USAID found the Israelis often promised to take adequate measures to prevent such incidents but frequently failed to follow through. On Nov. 18, for instance, a convoy of aid workers was trying to evacuate along a route assigned to them by the IDF. The convoy was denied permission to cross a military checkpoint — despite previous IDF authorization.
Then, while en route back to their facility, the IDF opened fire on the aid workers, killing two of them.
Inside the State Department and ahead of Blinken’s report to Congress, some of the agency’s highest-ranking officials had a separate exchange about whether Israel was blocking humanitarian aid. ProPublica obtained an email thread documenting the episode.
On April 17, a Department of Defense official reached out to Mira Resnick, a deputy assistant secretary at the State Department who has been described as the agency’s driving force behind arms sales to Israel and other partners this year. The official alerted Resnick to the fact that there was about $827 million in U.S. taxpayer dollars sitting in limbo.
Resnick turned to the Counselor of the State Department and said, “We need to be able to move the rest of the” financing so that Israel could pay off bills for past weapons purchases. The financing she referenced came from American tax dollars.
The counselor, one of the highest posts at the agency, agreed with Resnick. “I think we need to move these funds,” he wrote.

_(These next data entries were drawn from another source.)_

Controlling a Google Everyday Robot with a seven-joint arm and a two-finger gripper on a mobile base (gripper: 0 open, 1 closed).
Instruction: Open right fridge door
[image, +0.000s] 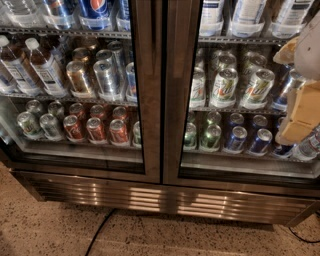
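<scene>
Approach stage, door shut. The right fridge door (176, 100) fills the right half of the view. Its dark brushed-metal stile lies flush against that of the left door (147, 90), with only a thin seam between them. Behind its glass stand 1 shelf of green-and-white cans (225, 87) and, on the shelf below, blue cans (235, 139). The gripper (299, 112) hangs in front of the door's outer right side, level with those 2 shelves and partly cut off at the edge of the view (whether it is spread or pressed together cannot be told, nor whether it touches the door). No handle shows on the door. Judged step: reaching for a hold, with no opening yet begun. The next move probably calls for finding a purchase on a handle or along the door's edge, then pulling outward in an arc about the hinge; which side carries the hinge is unclear here.
</scene>
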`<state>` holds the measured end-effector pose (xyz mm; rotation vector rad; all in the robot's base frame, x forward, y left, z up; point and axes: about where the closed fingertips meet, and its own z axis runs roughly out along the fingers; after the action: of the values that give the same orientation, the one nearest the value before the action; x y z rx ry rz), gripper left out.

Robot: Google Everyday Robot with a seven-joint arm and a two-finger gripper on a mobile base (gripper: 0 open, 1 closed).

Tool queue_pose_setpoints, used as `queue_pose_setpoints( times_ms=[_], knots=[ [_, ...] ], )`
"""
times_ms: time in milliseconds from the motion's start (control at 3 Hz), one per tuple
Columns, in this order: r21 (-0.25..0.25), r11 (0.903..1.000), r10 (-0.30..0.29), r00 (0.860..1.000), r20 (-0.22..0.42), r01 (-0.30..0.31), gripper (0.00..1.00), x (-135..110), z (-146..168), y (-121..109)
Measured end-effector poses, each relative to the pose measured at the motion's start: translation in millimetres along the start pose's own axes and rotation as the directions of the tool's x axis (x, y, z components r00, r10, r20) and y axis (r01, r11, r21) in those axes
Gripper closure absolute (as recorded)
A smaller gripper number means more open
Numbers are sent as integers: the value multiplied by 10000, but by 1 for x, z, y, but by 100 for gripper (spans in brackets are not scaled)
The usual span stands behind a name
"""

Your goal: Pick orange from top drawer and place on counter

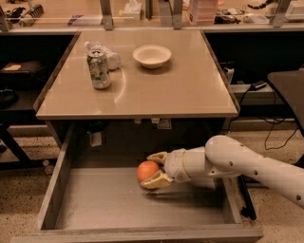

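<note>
The orange (146, 171) lies in the open top drawer (114, 204), near the middle of its back part. My gripper (148, 171) reaches in from the right, with one finger (157, 157) behind the orange and the other (156, 181) in front of it. Both fingers press against the fruit. The orange sits at or just above the grey drawer floor. The beige counter (161, 92) lies directly above the drawer.
A soda can (99, 70), a crumpled clear bottle (108, 56) and a white bowl (152, 56) stand on the far part of the counter. My white arm (247, 166) crosses the drawer's right wall. A cluttered bench (142, 14) runs behind.
</note>
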<state>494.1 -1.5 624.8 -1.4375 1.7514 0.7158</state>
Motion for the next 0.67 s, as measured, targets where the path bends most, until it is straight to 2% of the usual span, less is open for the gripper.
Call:
queue_pose_setpoints(
  times_ms=[667],
  knots=[
    [-1,10000,0,10000,0,0,88,0,0,0]
  ],
)
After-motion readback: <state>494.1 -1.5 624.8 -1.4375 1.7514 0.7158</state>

But there was a hurdle, according to the agency’s top attorney: All the relevant bureaus inside the State Department would need to sign off on and agree that Israel was not preventing humanitarian aid shipments. “The principal thing we would need to see is that no bureau currently assesses that the restriction in 620i is triggered,” Richard Visek, the agency’s acting legal adviser, wrote.
The bureaus started to fall in line. The Middle East and human rights divisions agreed and determined the law hadn’t been triggered, “in light of Netanyahu’s commitments and the steps Israel has announced so far,” while noting that they still have “significant concerns about Israeli actions.”
By April 25, all had signed off but one. The Bureau of Population, Refugees and Migration was the holdout. That was notable because the bureau had among the most firsthand knowledge of the situation after months of working closely with USAID and humanitarian groups to try to get food and medicine to the Palestinians.
“While we agree there have been positive steps on some commitments related to humanitarian assistance, we continue to assess that the facts on the ground indicate U.S. humanitarian assistance is being restricted,” an official in the bureau wrote to the group.
It was a potentially explosive stance to take. One of Resnick’s subordinates in the arms transfer bureau replied and asked for clarification: “Is PRM saying 620I has been triggered for Israel?”
Yes, replied Julieta Valls Noyes, its assistant secretary, that was indeed the bureau’s view. In her email, she cited a meeting from the previous day between Blinken’s deputy secretary and other top aides in the administration. All the bureaus on the email thread had provided talking points to the deputy secretary, including one that said Israel had “failed to meet most of its commitments to the president.” (None of these officials responded to a request for comment.)
But, after a series of in-person conversations, Valls Noyes backed down, according to a person familiar with the episode. When asked during a staff meeting later why she had punted on the issue, Valls Noyes replied, “There will be other opportunities,” the person said.
The financing appears to have ultimately gone through.
Less than two weeks later, Blinken delivered his report to Congress.